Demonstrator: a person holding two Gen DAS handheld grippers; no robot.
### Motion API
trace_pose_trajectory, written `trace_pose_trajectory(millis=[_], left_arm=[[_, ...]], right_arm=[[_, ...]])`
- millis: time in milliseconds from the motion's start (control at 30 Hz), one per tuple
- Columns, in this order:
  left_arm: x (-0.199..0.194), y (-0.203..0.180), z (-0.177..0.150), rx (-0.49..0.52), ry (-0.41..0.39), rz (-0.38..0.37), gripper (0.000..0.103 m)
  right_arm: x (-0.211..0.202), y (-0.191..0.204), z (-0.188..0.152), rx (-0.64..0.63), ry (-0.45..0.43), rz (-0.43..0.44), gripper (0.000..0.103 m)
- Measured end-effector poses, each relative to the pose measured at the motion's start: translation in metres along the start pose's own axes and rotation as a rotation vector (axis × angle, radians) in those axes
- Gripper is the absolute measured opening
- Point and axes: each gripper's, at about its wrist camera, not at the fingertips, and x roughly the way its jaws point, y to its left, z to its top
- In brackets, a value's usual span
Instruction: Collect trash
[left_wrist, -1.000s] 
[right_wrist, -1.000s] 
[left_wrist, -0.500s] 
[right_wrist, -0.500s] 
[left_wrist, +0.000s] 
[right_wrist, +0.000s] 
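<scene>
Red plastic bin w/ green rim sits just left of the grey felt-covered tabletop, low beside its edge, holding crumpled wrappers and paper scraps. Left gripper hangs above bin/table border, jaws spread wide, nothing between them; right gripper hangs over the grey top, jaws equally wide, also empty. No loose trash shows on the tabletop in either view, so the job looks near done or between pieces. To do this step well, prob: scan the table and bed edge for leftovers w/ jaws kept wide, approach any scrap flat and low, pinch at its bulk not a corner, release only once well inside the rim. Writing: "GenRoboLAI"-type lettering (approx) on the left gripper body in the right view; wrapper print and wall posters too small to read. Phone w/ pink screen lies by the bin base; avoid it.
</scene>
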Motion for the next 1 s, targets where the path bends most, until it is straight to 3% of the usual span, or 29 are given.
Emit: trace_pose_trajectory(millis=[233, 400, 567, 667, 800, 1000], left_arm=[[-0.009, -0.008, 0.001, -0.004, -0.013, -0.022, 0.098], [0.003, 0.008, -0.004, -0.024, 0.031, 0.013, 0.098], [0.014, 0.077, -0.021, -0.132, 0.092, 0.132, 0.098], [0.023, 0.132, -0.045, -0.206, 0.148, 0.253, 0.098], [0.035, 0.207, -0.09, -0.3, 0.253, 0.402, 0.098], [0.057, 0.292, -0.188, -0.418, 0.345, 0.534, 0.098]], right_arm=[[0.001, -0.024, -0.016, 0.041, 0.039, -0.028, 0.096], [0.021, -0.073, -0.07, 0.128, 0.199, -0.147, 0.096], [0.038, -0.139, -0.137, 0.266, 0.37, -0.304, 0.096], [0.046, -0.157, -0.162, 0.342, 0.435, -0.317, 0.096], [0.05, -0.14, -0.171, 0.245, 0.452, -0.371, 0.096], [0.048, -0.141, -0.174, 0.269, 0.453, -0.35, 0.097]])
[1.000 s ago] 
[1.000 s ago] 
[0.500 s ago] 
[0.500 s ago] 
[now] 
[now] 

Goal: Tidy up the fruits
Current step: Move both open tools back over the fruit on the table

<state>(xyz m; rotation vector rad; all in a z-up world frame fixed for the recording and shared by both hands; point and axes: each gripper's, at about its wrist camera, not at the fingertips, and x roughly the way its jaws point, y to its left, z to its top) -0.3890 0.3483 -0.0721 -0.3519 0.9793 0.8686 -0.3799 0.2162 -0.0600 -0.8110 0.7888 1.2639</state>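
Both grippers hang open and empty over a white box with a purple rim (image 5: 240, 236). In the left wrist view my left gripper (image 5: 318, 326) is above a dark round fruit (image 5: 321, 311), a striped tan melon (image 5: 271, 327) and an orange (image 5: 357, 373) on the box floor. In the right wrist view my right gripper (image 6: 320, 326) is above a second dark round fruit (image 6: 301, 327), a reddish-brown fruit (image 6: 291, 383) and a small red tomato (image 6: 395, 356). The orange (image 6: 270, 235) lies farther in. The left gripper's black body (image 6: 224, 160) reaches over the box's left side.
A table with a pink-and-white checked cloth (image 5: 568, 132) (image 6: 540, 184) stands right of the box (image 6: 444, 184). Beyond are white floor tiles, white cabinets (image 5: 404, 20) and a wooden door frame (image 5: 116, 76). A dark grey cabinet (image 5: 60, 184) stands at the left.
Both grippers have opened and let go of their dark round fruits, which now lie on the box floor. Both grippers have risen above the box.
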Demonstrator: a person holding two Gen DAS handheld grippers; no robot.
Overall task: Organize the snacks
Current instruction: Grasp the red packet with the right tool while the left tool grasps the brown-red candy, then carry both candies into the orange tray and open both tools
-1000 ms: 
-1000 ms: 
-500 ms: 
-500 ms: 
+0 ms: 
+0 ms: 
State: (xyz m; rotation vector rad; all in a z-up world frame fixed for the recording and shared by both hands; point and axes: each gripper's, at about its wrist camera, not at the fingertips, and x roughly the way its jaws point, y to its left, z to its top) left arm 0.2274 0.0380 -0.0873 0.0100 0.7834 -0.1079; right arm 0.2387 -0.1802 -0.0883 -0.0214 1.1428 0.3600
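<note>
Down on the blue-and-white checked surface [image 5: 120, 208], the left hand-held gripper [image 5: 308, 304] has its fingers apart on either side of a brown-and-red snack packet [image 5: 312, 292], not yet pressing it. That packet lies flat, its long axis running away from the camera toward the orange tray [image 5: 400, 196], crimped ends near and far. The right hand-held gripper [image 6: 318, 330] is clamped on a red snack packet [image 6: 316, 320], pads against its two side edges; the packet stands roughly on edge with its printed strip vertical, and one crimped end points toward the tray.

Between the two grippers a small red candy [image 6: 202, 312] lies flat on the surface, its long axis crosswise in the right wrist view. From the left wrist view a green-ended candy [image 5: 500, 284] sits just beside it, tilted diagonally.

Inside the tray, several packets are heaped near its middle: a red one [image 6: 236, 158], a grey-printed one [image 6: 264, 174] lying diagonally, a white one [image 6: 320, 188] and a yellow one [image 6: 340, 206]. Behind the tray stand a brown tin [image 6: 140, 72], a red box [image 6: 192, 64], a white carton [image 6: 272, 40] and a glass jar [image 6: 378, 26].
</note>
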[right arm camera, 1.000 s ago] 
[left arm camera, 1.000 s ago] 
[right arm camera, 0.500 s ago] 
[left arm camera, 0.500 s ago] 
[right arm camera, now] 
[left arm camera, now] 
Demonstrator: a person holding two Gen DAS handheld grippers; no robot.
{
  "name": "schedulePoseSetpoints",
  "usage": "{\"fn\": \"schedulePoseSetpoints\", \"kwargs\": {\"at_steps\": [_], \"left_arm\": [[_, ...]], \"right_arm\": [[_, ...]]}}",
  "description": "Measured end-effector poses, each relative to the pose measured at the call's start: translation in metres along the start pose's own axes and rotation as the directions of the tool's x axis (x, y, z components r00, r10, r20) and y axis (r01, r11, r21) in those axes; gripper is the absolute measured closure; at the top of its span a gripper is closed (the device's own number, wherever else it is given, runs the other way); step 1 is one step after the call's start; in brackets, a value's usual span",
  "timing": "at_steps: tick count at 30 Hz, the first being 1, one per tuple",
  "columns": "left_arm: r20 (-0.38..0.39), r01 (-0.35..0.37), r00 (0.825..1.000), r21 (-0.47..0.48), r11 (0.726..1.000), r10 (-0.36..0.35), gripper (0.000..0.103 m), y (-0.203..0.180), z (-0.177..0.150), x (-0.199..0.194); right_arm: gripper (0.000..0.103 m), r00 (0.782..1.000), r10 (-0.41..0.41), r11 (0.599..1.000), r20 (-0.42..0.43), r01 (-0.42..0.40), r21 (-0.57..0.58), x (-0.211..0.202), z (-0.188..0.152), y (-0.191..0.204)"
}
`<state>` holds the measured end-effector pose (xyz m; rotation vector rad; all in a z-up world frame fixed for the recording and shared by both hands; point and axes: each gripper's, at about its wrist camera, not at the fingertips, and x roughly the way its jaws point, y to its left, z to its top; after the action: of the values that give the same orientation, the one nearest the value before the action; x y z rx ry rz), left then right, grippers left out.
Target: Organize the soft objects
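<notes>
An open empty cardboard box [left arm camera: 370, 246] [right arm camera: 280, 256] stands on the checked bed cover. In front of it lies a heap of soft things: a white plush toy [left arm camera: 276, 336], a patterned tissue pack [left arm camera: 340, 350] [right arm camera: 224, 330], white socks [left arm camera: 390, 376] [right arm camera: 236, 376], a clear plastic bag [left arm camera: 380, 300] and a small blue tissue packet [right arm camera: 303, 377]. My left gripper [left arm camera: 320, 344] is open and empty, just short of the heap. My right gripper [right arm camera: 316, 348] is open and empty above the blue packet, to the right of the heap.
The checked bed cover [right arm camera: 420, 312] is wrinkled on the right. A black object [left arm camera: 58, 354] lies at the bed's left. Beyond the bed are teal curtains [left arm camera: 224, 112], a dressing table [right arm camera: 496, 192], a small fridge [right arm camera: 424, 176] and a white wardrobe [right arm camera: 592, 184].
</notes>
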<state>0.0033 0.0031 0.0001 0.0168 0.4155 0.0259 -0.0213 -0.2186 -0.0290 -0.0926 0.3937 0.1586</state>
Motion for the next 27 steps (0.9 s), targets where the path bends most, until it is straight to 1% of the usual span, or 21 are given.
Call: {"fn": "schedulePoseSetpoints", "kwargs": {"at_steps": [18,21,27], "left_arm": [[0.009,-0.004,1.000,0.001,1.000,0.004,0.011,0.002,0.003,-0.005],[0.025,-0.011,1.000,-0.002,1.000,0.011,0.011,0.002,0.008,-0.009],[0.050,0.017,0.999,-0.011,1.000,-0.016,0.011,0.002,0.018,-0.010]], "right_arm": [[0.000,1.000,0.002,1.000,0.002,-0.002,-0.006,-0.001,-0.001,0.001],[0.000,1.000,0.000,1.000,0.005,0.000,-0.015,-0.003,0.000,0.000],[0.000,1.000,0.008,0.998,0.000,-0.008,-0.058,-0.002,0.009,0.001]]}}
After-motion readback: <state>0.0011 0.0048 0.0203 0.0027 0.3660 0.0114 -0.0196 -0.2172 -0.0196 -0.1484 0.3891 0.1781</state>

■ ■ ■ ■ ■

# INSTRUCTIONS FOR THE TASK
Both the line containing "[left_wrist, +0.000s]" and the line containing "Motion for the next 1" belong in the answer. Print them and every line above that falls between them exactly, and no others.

# REPLY TO THE TASK
[left_wrist, +0.000s] 
[right_wrist, +0.000s] 
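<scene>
Red plastic bin w/ green rim sits just left of the grey felt-covered tabletop, low beside its edge, holding crumpled wrappers and paper scraps. Left gripper hangs above bin/table border, jaws spread wide, nothing between them; right gripper hangs over the grey top, jaws equally wide, also empty. No loose trash shows on the tabletop in either view, so the job looks near done or between pieces. To do this step well, prob: scan the table and bed edge for leftovers w/ jaws kept wide, approach any scrap flat and low, pinch at its bulk not a corner, release only once well inside the rim. Writing: "GenRoboLAI"-type lettering (approx) on the left gripper body in the right view; wrapper print and wall posters too small to read. Phone w/ pink screen lies by the bin base; avoid it.
</scene>
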Motion for the next 1 s, targets where the path bends most, until it is straight to 3% of the usual span, or 29 are given.

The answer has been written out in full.